Following eight years of relative peace and prosperity, conservatives
now blame the former President for everything short of the
Lindbergh kidnapping. Presidential spokesman Ari Fleischer
last week announced that the recent violence in Israel and
the West Bank was caused, not by the Bush Administration's
disengagement, but by Bill Clinton's attempt to broker a peace
deal between the two sides. On a daily basis, somewhere in
America, there is a newspaper or magazine editorial that bashes
Bill Clinton for one perceived shortcoming or another. One
recent editorial claimed that if Clinton hadn't been fooling
around with Monica Lewinsky, all those FBI agents investigating
the infamous blue dress would have been free to flush out
terrorists. This assumes that the President specifically requested
a four-year probe into his personal life.
And when Clinton's dog was hit by a car in December, it was
yet more evidence of the former President's immoral character.

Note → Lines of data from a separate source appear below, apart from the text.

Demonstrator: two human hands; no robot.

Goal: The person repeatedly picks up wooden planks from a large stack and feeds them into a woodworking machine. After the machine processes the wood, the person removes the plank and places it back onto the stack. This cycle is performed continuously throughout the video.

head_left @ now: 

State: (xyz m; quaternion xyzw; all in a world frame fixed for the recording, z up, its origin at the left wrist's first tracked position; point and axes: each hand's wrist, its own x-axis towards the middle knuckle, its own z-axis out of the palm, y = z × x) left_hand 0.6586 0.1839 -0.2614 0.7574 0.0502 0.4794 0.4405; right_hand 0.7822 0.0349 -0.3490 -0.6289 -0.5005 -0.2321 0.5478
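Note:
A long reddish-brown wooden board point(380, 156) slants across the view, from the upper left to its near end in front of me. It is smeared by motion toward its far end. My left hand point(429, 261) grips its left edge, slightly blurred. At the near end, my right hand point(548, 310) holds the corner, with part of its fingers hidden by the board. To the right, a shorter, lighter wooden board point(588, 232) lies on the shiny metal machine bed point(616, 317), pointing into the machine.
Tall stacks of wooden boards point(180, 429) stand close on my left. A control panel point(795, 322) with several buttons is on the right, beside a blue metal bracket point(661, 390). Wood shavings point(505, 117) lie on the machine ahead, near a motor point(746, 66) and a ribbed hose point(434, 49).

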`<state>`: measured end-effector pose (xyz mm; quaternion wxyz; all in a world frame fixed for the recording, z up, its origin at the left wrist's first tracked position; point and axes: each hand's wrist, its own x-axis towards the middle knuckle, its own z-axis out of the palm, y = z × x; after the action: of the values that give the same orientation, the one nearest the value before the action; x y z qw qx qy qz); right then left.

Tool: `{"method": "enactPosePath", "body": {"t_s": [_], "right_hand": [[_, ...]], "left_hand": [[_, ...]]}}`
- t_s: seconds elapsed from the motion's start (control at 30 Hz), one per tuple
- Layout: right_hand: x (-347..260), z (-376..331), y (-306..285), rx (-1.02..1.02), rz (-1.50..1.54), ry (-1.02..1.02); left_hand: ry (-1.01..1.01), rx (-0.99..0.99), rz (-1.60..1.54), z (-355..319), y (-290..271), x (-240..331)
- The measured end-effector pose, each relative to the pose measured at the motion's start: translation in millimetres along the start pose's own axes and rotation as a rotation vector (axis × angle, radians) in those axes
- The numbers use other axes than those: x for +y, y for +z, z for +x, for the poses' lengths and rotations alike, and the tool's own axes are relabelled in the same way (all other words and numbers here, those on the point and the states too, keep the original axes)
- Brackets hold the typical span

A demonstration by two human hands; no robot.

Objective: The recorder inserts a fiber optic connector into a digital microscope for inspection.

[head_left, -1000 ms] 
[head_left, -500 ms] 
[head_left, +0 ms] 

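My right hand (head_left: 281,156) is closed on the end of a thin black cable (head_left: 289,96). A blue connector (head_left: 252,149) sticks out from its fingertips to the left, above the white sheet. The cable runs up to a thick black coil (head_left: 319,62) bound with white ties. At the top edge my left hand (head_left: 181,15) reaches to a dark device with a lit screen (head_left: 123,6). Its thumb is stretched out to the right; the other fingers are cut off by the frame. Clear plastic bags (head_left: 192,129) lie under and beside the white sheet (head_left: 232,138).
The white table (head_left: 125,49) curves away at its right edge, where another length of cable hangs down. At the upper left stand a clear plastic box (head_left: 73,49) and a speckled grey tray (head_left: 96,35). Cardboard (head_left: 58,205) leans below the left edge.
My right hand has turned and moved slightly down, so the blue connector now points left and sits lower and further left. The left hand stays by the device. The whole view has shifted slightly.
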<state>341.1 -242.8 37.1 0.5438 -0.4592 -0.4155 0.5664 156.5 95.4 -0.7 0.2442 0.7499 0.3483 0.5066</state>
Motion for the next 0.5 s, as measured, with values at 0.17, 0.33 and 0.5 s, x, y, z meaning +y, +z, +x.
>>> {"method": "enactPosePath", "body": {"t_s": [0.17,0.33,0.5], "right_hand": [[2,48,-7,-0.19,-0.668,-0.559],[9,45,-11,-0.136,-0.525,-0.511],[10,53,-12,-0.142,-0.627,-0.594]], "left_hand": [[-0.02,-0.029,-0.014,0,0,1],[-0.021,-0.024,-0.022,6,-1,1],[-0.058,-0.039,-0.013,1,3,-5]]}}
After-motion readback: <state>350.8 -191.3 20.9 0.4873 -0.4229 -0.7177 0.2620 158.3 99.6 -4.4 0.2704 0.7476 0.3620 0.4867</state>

While all previous Presidents had their critics, it is nothing
like that venom directed at Bill Clinton between 1992 and
2000, and which is still freely flowing today. Why do conservatives
loathe him in ways that they never hated Jimmy Carter or John
F. Kennedy or Harry Truman? The reason, I think, is that their
hated of Bill Clinton has its roots in psychology and not
politics.
Conservatives today are furious over what they see as a series
of stinging political and cultural defeats, but their problem
is that the one man they should be blaming is also the one
man they could never possibly blame. I am referring, of course,
to Ronald Reagan.
Far-fetched? Hardly. In the twentieth century, conservative
political identity has been linked to small government, fiscal
responsibility, and opposition to communism. Conservatives
view themselves as the pious champions of small-town values
like a reverence for religion and for the law. And Ronald
Reagan was their president.
The problem was that by the time the 1980's were over, the
Reagan Administration had made a mockery of their core beliefs.
Despite his rhetoric to the contrary, Ronald Reagan did not
limit the size of the government; the federal payroll actually
increased under his administration. Budget deficits, long
an anathema to Main Street Republicans, grew to stunning levels
courtesy of the first Reagan budget. And it took a series
of tax increases (supported by many those same fiscally conservative
Republicans, lead by Kansas Sen. Robert Dole) to set the federal
budget back on something like an even keel.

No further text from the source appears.